Action item — Every line of the data below should be retyped exactly, with no images carried over.

Recorded information —
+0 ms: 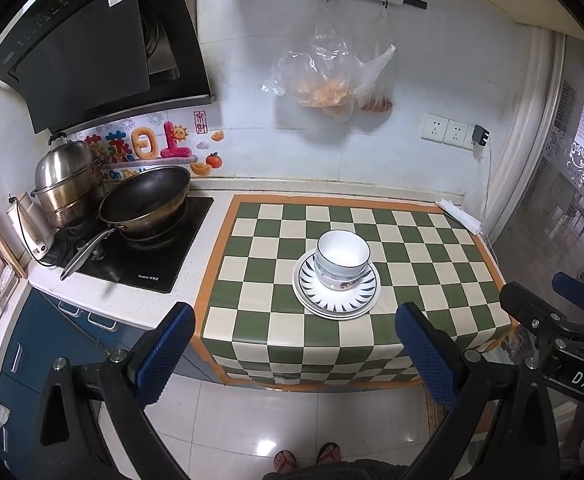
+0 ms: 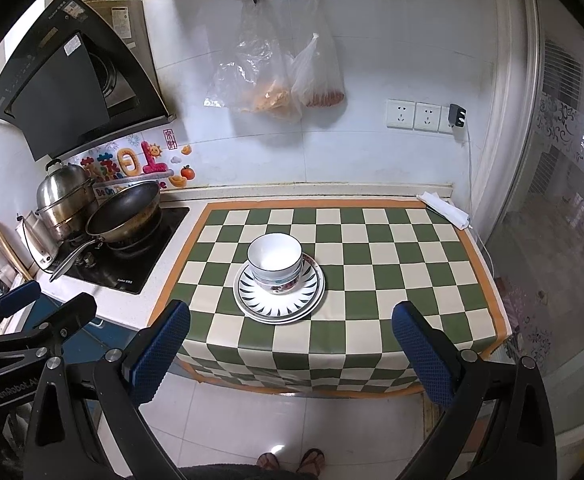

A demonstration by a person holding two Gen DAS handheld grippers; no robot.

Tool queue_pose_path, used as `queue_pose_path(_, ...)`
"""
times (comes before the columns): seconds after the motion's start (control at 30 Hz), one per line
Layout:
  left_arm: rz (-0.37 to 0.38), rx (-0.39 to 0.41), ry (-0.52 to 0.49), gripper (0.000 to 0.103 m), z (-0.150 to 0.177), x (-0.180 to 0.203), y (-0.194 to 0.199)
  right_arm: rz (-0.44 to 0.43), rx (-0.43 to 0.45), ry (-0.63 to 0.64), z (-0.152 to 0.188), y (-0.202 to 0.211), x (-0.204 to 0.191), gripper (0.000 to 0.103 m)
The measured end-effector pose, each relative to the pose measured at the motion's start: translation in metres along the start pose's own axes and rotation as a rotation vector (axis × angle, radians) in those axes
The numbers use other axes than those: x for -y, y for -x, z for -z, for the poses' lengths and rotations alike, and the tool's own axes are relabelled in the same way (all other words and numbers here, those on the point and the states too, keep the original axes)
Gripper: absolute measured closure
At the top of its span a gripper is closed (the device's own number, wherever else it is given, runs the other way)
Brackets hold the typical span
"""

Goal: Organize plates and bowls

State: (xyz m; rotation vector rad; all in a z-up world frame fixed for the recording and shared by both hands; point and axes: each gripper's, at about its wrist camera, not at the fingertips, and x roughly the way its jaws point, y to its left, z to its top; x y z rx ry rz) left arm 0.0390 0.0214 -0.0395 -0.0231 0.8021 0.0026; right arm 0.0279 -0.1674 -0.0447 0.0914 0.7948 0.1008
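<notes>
A: What are the fingers doing?
B: The left gripper (image 1: 295, 330) is holding its two blue-padded fingers (image 1: 166, 356) spread wide with nothing between them. The right gripper (image 2: 291, 330) is doing the same, its jaws wide apart and empty. Both are hovering off the front edge of the checkered mat (image 1: 411, 248), over the floor.

A: And the dishes?
B: They are sitting in one stack near the middle of the mat: stacked bowls (image 2: 276, 266), at least two, though I cannot tell the exact count, nested on two plates (image 2: 280, 294), the upper one rimmed with dark leaf marks.

A: What is lying around the mat?
B: Left of it, one wok (image 1: 146, 200) and one steel steamer pot (image 1: 66, 184) are standing on the stove. Above it, two plastic bags (image 2: 276, 76) are hanging on the wall. At its far right corner, a folded white cloth (image 2: 443, 208) is resting.
</notes>
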Motion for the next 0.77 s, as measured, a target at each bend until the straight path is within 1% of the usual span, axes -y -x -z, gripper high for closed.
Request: queue_pose_path(0.77, 0.005, -0.004, -0.015, 0.000, -0.0060, -0.0039, -0.0038, 0.010, -0.015, -0.018, 0.0030, -0.0096, 0.0010, 0.000)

Written reply —
+0 ms: 
+0 ms: 

A demonstration by a person holding two Gen DAS handheld grippers; no robot.

Tool queue_pose_path, used as `queue_pose_path(_, ...)`
"""
times (comes before the columns): seconds after the motion's start (control at 30 Hz), one per line
Layout:
  left_arm: rz (-0.37 to 0.38), rx (-0.39 to 0.41), ry (-0.52 to 0.49), gripper (0.000 to 0.103 m), z (-0.150 to 0.177), x (-0.180 to 0.203), y (-0.194 to 0.199)
  right_arm: rz (-0.44 to 0.43), rx (-0.43 to 0.45), ry (-0.63 to 0.64), z (-0.152 to 0.188), y (-0.202 to 0.211), x (-0.204 to 0.191), gripper (0.000 to 0.103 m)
The measured end-effector pose, each relative to the pose measured at the motion's start: translation in metres along the start pose's own axes and rotation as a rotation vector (axis × angle, radians) in those axes
The numbers use other axes than those: x for -y, y for -x, z for -z, for the poses' lengths and rotations alike, and the tool's own axes are relabelled in the same way (all other words and numbers here, those on the point and the states too, keep the original axes)
Gripper: absolute measured closure
At the top of its span a gripper is closed (the device's own number, wherever else it is given, runs the other way)
Brackets hold the typical span
"""

Goal: Organize plates and bowls

State: (xyz m; rotation vector rad; all in a z-up world frame fixed for the recording and shared by both hands; point and axes: each gripper's, at about its wrist camera, not at the fingertips, and x roughly the way its jaws point, y to its left, z to its top; x y z rx ry rz) left arm 0.0390 0.0214 -0.0395 -0.0231 0.8021 0.0026; right arm 0.0279 -0.1674 -0.0447 0.0914 0.7948 0.1008
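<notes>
A: What are the fingers doing?
B: The left gripper (image 1: 295, 330) is holding its two blue-padded fingers (image 1: 166, 356) spread wide with nothing between them. The right gripper (image 2: 291, 330) is doing the same, its jaws wide apart and empty. Both are hovering off the front edge of the checkered mat (image 1: 411, 248), over the floor.

A: And the dishes?
B: They are sitting in one stack near the middle of the mat: stacked bowls (image 2: 276, 266), at least two, though I cannot tell the exact count, nested on two plates (image 2: 280, 294), the upper one rimmed with dark leaf marks.

A: What is lying around the mat?
B: Left of it, one wok (image 1: 146, 200) and one steel steamer pot (image 1: 66, 184) are standing on the stove. Above it, two plastic bags (image 2: 276, 76) are hanging on the wall. At its far right corner, a folded white cloth (image 2: 443, 208) is resting.
</notes>
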Motion for the next 0.77 s, as measured, a target at each bend until the straight path is within 1% of the usual span, axes -y -x -z, gripper high for closed.
Request: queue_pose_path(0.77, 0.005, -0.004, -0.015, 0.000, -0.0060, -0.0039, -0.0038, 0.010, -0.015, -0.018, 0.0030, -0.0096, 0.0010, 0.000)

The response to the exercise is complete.